Cihanı süsleyen ve ruhu besleyip aydınlatan güneş, ilk ışıklarını yaydığında başlanmıştı tatlı telaşlara. Bir hafta öncesinden gelen süpürge sesleri, tezgahları dolduran gökkuşağı gibi rengarenk bayram şekerleri ve yedikçe doyamayacağımızı zannettiğimiz birbirinden leziz tatlılar.

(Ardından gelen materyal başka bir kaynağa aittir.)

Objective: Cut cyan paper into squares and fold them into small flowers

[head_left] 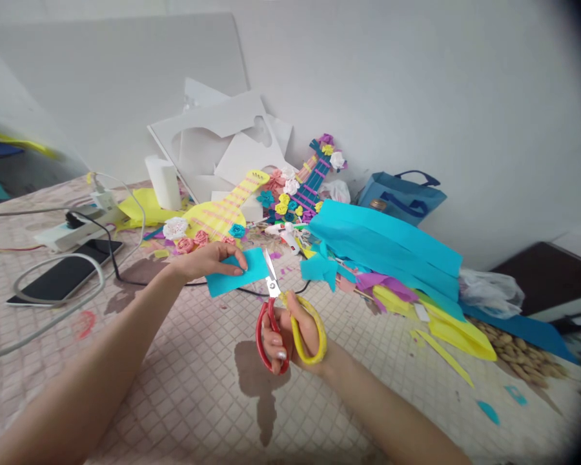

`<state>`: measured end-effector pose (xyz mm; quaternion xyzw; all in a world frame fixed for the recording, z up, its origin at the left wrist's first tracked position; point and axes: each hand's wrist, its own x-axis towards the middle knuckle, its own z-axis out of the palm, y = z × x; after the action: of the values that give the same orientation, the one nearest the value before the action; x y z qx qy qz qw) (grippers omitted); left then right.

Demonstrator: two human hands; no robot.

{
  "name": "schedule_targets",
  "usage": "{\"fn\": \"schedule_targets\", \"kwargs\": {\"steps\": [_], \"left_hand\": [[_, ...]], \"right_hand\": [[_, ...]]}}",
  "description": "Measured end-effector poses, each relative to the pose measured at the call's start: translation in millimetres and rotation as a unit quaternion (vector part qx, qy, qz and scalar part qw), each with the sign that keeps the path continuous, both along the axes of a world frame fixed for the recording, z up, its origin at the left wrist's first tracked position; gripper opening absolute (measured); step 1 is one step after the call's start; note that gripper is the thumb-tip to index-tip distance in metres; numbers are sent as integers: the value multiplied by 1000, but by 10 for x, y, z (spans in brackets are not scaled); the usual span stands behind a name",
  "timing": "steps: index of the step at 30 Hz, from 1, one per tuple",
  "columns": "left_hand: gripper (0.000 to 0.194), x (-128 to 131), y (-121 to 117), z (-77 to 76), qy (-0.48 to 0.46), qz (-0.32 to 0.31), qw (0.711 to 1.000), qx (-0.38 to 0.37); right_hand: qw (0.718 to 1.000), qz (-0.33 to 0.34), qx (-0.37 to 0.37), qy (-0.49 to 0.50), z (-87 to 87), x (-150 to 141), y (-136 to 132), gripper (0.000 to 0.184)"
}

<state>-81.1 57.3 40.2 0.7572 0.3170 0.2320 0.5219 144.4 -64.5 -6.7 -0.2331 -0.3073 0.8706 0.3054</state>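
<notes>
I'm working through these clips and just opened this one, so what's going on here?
A person is at a table with paper and scissors. The left hand holds a small piece of blue paper, and the right hand holds the scissors, their blades up by the paper's right edge; whether they touch it is hard to tell. Farther back are a yellow guitar shape, a glue gun and larger blue sheets.

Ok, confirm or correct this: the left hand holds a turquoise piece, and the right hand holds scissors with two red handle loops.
Not quite: in the head view, the scissors have one red loop and one yellow loop. The rest is right: the left hand holds the turquoise piece, the right hand the scissors.
</notes>
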Motion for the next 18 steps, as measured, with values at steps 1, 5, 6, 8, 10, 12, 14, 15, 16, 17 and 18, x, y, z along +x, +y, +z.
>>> {"fn": "schedule_targets", "kwargs": {"steps": [1,5,6,8,10,12,14,15,16,17,18], "left_hand": [[20,10,-5,-3,-1,-3,1000,-1],[20,29,-8,-26,-4,-11,1000,2],[19,30,-5,-30,-5,-11,1000,2],[19,28,0,-32,-6,-12,1000,-3],[18,26,6,-30,-5,-13,1000,-7],[18,23,10,-29,-2,-12,1000,-9],[18,19,11,-32,-1,-9,1000,-10],[18,16,12,-35,-2,-8,1000,-9],[18,12,13,-39,-3,-9,1000,-9],[19,7,14,-43,-3,-10,1000,-9],[19,2,16,-47,-3,-12,1000,-9]], "right_hand": [[1000,0,1,1,2,3,1,70],[1000,0,6,4,14,8,1,67],[1000,-1,5,3,18,7,0,67],[1000,-4,1,1,22,3,-1,66],[1000,-9,-3,0,21,-3,1,65],[1000,-15,-6,2,14,-8,2,65],[1000,-17,-11,4,4,-10,1,64],[1000,-18,-14,5,-3,-11,1,64],[1000,-20,-18,4,-11,-11,0,63],[1000,-22,-21,2,-19,-10,-1,63],[999,-24,-24,0,-28,-9,0,62]]}}
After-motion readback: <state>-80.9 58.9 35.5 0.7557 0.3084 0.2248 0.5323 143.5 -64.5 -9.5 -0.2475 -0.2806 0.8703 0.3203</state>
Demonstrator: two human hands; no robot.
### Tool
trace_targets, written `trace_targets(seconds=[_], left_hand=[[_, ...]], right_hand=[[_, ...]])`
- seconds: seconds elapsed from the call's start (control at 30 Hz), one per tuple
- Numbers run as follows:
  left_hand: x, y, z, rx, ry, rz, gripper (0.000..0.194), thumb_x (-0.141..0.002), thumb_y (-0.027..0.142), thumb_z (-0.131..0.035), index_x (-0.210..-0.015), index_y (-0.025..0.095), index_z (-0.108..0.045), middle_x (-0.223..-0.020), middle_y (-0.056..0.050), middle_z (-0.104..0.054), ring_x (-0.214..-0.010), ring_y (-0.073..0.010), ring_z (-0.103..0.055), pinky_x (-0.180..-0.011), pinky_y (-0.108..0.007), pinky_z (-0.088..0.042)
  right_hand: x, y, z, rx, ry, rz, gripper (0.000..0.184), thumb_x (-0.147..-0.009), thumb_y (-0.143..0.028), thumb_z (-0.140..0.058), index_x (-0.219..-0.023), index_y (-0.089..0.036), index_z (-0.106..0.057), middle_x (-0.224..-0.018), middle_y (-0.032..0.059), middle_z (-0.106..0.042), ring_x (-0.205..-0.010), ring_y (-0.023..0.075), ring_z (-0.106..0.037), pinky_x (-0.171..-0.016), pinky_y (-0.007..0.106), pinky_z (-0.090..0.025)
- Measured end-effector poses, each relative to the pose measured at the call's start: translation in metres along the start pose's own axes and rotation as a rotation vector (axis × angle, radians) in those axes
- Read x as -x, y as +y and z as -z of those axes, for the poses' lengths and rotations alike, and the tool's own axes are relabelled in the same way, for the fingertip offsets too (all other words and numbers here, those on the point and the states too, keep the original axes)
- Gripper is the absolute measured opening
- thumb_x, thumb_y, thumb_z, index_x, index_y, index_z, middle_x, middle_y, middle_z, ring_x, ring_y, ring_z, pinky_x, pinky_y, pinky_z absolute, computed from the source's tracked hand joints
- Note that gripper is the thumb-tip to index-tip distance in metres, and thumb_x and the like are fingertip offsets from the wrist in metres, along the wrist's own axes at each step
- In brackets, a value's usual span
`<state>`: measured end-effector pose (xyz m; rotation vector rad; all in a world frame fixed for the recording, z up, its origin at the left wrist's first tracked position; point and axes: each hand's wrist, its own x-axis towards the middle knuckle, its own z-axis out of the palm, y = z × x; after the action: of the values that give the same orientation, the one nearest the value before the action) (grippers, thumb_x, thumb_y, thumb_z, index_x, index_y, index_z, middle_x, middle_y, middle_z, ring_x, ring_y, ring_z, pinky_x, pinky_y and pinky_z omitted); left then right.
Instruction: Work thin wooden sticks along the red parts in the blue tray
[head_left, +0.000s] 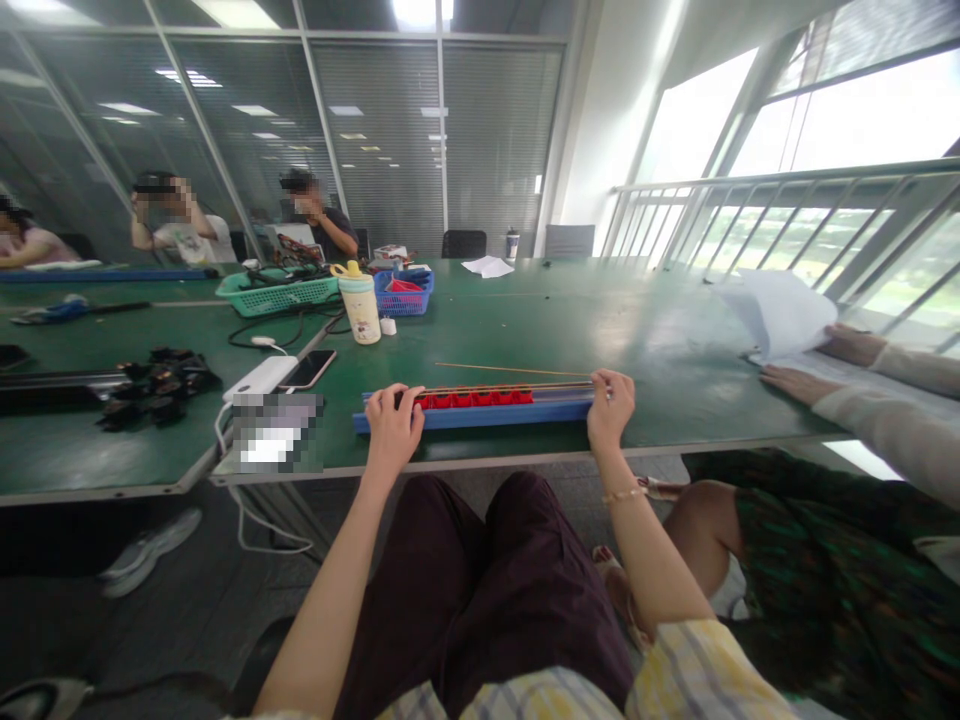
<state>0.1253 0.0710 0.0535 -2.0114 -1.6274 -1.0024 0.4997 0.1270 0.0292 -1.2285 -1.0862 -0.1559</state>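
Observation:
A long blue rail (487,415) lies along the table's near edge, with a row of red pieces (480,397) set in its channel. Above the red pieces runs a thin yellowish stick (551,384). My left hand (395,428) is closed at the rail's left end, finger and thumb pinching near the stick's left end. At the other end my right hand (611,405) is closed around the stick's right end, beside the rail. Behind the rail a second thin stick (487,368) slants toward my right hand; whether the fingers hold it too is hidden.
Left of the rail are a phone (309,369), a white power strip (259,380) and black parts (161,390). Farther back stand a bottle (361,310), a green basket (277,295) and a blue basket (405,295). At right, another person's hands rest on paper sheets (787,315).

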Motion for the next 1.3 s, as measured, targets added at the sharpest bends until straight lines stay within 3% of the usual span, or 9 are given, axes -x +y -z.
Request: trace_targets(seconds=[0.27, 0.43, 0.63, 0.77, 0.93, 1.13, 1.3], left_hand=[[0.000, -0.003, 0.000, 0.018, 0.012, 0.000, 0.036, -0.096, 0.030, -0.044, -0.125, 0.025, -0.063, -0.128, -0.012, -0.053, -0.119, -0.0302, -0.040, -0.104, -0.048, -0.037], [0.000, -0.004, 0.001, 0.012, 0.006, 0.009, 0.036, -0.096, 0.031, -0.043, -0.125, 0.025, -0.063, -0.128, -0.012, -0.054, -0.118, -0.0302, -0.040, -0.103, -0.048, -0.038], [0.000, -0.003, 0.003, 0.003, 0.000, 0.016, 0.036, -0.096, 0.031, -0.043, -0.126, 0.025, -0.063, -0.127, -0.012, -0.054, -0.118, -0.0307, -0.040, -0.101, -0.048, -0.039], [0.000, -0.002, 0.003, 0.008, 0.005, 0.014, 0.036, -0.096, 0.031, -0.043, -0.126, 0.025, -0.063, -0.127, -0.012, -0.054, -0.118, -0.0308, -0.040, -0.101, -0.048, -0.039], [0.000, -0.001, 0.003, 0.009, 0.002, 0.012, 0.035, -0.096, 0.031, -0.043, -0.125, 0.025, -0.063, -0.127, -0.012, -0.054, -0.117, -0.0303, -0.041, -0.101, -0.047, -0.038], [0.000, -0.003, 0.001, 0.009, -0.001, 0.009, 0.036, -0.096, 0.031, -0.043, -0.125, 0.024, -0.063, -0.127, -0.012, -0.054, -0.117, -0.0306, -0.041, -0.101, -0.048, -0.038], [0.000, -0.002, 0.001, 0.005, 0.009, 0.008, 0.036, -0.096, 0.031, -0.042, -0.124, 0.024, -0.063, -0.127, -0.012, -0.054, -0.117, -0.0306, -0.041, -0.101, -0.047, -0.038]], right_hand=[[-0.006, -0.005, -0.001, 0.082, -0.110, 0.049, 0.033, -0.094, -0.042, -0.049, -0.087, -0.019, -0.070, -0.095, 0.0085, -0.061, -0.095, 0.0217, -0.057, -0.091, 0.037, -0.046], [-0.042, -0.001, -0.003, 0.047, -0.377, 0.147, 0.029, -0.090, -0.040, -0.054, -0.083, -0.019, -0.072, -0.088, 0.0079, -0.070, -0.087, 0.0214, -0.061, -0.082, 0.034, -0.048], [-0.081, 0.024, -0.015, 0.155, -0.684, 0.058, 0.024, -0.083, -0.035, -0.058, -0.075, -0.018, -0.073, -0.069, 0.0044, -0.070, -0.071, 0.0193, -0.062, -0.072, 0.031, -0.045], [-0.082, 0.046, -0.019, 0.233, -0.770, 0.044, 0.019, -0.080, -0.030, -0.059, -0.075, -0.018, -0.073, -0.065, 0.0034, -0.069, -0.066, 0.0183, -0.059, -0.069, 0.030, -0.043], [-0.076, 0.054, -0.021, 0.259, -0.833, 0.028, 0.025, -0.081, -0.020, -0.053, -0.098, -0.019, -0.071, -0.070, 0.0010, -0.070, -0.065, 0.0153, -0.056, -0.068, 0.027, -0.043], [-0.078, 0.039, -0.021, 0.342, -0.916, 0.049, 0.023, -0.075, -0.015, -0.051, -0.071, -0.019, -0.072, -0.075, 0.0059, -0.072, -0.073, 0.0174, -0.060, -0.074, 0.027, -0.047], [-0.079, 0.030, -0.020, 0.346, -0.932, 0.127, 0.022, -0.074, -0.023, -0.053, -0.068, -0.023, -0.074, -0.063, 0.0046, -0.068, -0.067, 0.0192, -0.060, -0.067, 0.028, -0.048]])
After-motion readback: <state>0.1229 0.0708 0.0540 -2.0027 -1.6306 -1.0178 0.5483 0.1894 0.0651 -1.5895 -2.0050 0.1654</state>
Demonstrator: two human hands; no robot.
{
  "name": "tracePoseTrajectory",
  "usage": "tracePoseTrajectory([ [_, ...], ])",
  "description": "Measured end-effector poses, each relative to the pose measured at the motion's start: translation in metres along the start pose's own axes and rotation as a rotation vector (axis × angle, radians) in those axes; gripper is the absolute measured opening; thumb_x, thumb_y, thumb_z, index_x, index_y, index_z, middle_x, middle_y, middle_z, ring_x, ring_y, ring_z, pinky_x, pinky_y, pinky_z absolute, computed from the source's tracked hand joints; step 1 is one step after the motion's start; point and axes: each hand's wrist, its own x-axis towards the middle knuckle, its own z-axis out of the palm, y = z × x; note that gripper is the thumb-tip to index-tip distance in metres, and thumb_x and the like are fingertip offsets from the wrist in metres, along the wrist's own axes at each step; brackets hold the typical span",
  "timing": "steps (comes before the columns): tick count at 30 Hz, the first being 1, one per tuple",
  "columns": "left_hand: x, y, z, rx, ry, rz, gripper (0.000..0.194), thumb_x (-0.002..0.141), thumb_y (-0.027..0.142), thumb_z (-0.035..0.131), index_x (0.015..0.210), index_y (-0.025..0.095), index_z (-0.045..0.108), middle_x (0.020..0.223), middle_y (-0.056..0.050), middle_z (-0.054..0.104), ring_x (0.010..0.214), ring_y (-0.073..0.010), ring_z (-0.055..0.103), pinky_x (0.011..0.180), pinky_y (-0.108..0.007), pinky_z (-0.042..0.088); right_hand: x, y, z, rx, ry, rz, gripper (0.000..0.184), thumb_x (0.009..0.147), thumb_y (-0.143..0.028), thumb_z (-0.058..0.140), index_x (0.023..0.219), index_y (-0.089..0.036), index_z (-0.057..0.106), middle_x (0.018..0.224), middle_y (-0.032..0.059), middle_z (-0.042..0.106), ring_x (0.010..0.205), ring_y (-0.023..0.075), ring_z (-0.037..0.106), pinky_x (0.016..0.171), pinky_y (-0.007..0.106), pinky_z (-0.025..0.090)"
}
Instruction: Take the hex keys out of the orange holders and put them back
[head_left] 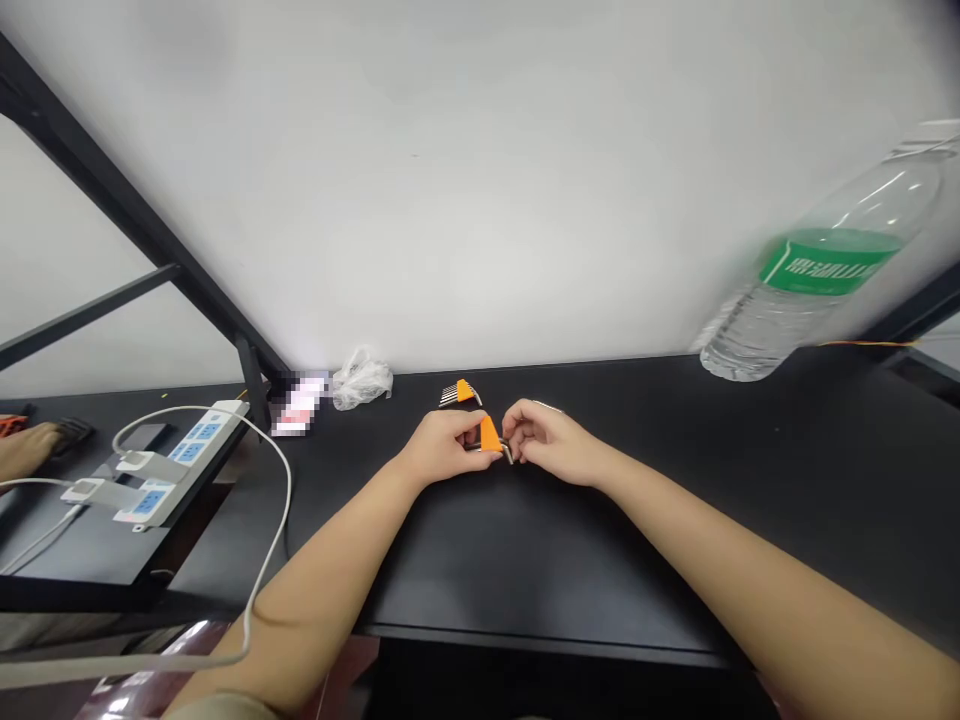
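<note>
My left hand point(448, 445) is closed around an orange hex key holder point(490, 435), thumb and fingers on its sides. Bent metal hex keys point(508, 453) stick out of its right side. Close by on the right is my right hand point(547, 440), its fingers curled in a pinch at the bent key ends; what lies between the fingertips is hidden. A thin metal sliver point(553, 407) shows just above the right knuckles, partly covered by the hand. Beyond my left hand, a second orange holder point(464, 390) with several hex keys lies on the black table point(525, 570).
A large clear bottle point(817, 270) with a green label stands at the back right. Near the wall lie a crumpled plastic bag point(362, 380) and a blurred-out card point(300, 405). A power strip point(184, 460) with white cables is at left, near another person's hand point(28, 452).
</note>
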Motion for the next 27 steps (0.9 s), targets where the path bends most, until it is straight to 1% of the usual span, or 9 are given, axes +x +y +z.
tracePoseTrajectory([
  [3,0.0,0.002,0.001,-0.024,-0.022,0.001,0.022,0.081,0.038,0.072,0.08,0.02,0.06,0.065,0.006,0.049,0.06,-0.0091,0.042,0.058,-0.022,0.034,-0.001,-0.001,-0.002,-0.127,0.0,-0.039,0.032,0.077,-0.005,0.048,0.103,-0.022,0.053,0.09,0.0003,0.065,0.082,0.0159,0.066,0.074,0.03,0.053],
  [6,0.001,0.001,0.0,-0.017,-0.024,-0.019,0.025,0.081,0.041,0.073,0.08,0.02,0.058,0.064,0.006,0.046,0.06,-0.0093,0.04,0.058,-0.022,0.034,-0.004,0.0,-0.017,-0.504,0.127,-0.081,0.019,0.084,-0.012,0.053,0.099,-0.022,0.058,0.096,0.0027,0.064,0.081,0.0161,0.062,0.074,0.031,0.05],
  [8,0.001,-0.002,0.0,0.011,-0.011,-0.026,0.025,0.081,0.041,0.073,0.081,0.021,0.058,0.064,0.007,0.044,0.06,-0.0095,0.039,0.059,-0.023,0.034,-0.004,0.004,-0.03,-0.782,0.204,-0.066,0.009,0.088,-0.017,0.056,0.093,-0.021,0.062,0.098,0.0043,0.063,0.079,0.0165,0.06,0.073,0.031,0.048],
  [10,0.001,-0.005,0.0,0.04,-0.006,-0.034,0.024,0.081,0.042,0.073,0.082,0.021,0.059,0.063,0.007,0.042,0.059,-0.0097,0.037,0.06,-0.023,0.033,-0.004,0.009,-0.04,-0.956,0.182,-0.014,0.008,0.09,-0.02,0.058,0.09,-0.021,0.066,0.097,0.0051,0.063,0.077,0.0169,0.06,0.071,0.031,0.046],
  [12,0.001,-0.008,-0.001,0.054,-0.012,-0.042,0.026,0.081,0.043,0.073,0.082,0.021,0.06,0.063,0.007,0.039,0.059,-0.0098,0.035,0.059,-0.023,0.033,-0.003,0.014,-0.044,-1.056,0.126,0.021,0.01,0.092,-0.021,0.057,0.088,-0.021,0.067,0.094,0.0061,0.063,0.077,0.0178,0.061,0.069,0.03,0.045],
  [17,0.001,-0.01,-0.001,0.053,-0.029,-0.048,0.027,0.081,0.044,0.072,0.081,0.021,0.057,0.063,0.007,0.041,0.059,-0.0097,0.036,0.059,-0.023,0.032,-0.001,0.017,-0.038,-1.141,0.099,0.036,0.01,0.089,-0.011,0.058,0.089,-0.019,0.064,0.09,0.0081,0.065,0.08,0.0204,0.062,0.07,0.03,0.042],
  [20,0.001,-0.008,-0.001,0.051,-0.03,-0.046,0.028,0.081,0.045,0.071,0.079,0.021,0.056,0.062,0.007,0.04,0.058,-0.0097,0.036,0.059,-0.023,0.032,-0.002,0.015,-0.032,-1.152,0.107,0.062,0.015,0.084,-0.007,0.058,0.09,-0.019,0.063,0.088,0.0083,0.065,0.074,0.0202,0.061,0.066,0.03,0.04],
  [23,0.001,-0.007,-0.001,0.056,-0.026,-0.038,0.03,0.08,0.046,0.072,0.078,0.021,0.054,0.062,0.007,0.039,0.057,-0.0097,0.034,0.058,-0.023,0.031,-0.004,0.01,-0.028,-1.159,0.099,0.073,0.015,0.082,-0.005,0.058,0.086,-0.02,0.062,0.087,0.0079,0.066,0.07,0.0199,0.06,0.062,0.031,0.037],
  [27,0.001,-0.007,-0.001,0.06,-0.022,-0.03,0.03,0.08,0.044,0.072,0.076,0.021,0.054,0.062,0.007,0.039,0.058,-0.0098,0.034,0.057,-0.023,0.03,-0.006,0.002,-0.022,-1.088,0.043,-0.009,0.015,0.085,-0.007,0.057,0.085,-0.021,0.062,0.088,0.0055,0.065,0.073,0.018,0.06,0.063,0.029,0.039],
])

İşte! Tüm hazırlıklar bir bayram sabahı içindi. Sevinç ve heyecan ile çarpan yüreklerin bayram ile yarışıydı. Rabbimizin yolunda, verdiği nimetlere karşı şükran borcumuzu biraz da olsun yerine getirebilmekti. O gün kırgınlıkların bir tarafa itildiği, bizim için kıymetli olan büyüklerin ziyaret edildiği, dostlukların pekiştirildiği, sevginin yürekten yüreğe aktığı gündür. Belki de unuttuğumuz, pek fazla gidemediğimiz kabirlere gidilir ve onlarca dualar edilirdi. Bayramın verdiği samimi hislerle camilerin tıklım tıklım dolması, hep birlik de coşkuyla okunan tekbirlerle Allah’a yaklaşmanın mutluluğu yaşanırdı. Büyük özlemler bayram sofralarında son bulurdu. Ardından çalan kapıların zilleri, susmayan telefon sesleri ve asla paha biçilemez çocukların gülüşleri sarardı etrafı. Belki hiç gitmediğimiz evlerin kapısı heyecan verirdi bize. Ya akşamdan hazırladığımız elbiseler, kaç defa denenirdi sabaha kadar? Heyecanımız ile birlikte geceye asar öyle yatardık. Tüm çekingenliğimizi unuttuğumuz zamanlardı. En güzel şekeri, en çok para veren aile kahraman olurdu gözümüzde. Baş köşelerde büyükler otururdu. Sen kimin kızısın diye başlarlardı muhabbete. Her şey çok güzel gelirdi gözümüze. Eve geldiğimizde sayardık şekerlerimizi, kontrol ederdik gitmediğimiz evler kaldı mı diye. Gezilecek çok yer bulunurdu ve bu yüzden hiç akşam olmasın isterdik. Aslında istediğimiz şey bayramların hiç bitmemesiydi. O şefkatin, muhabbetler arası sıcaklığın en önemlisi heyecanın kaybolmamasıydı.
Şimdi ki bayramlar ne eski bayram, çocuklar ne eski çocuk. Keşke her günümüz bayram olsa. Yaşamımızın bayram tadında olması dileğiyle. Bayramımız mübarek olsun. Affedici ve bağışlayıcı olan rabbime emanetsiniz.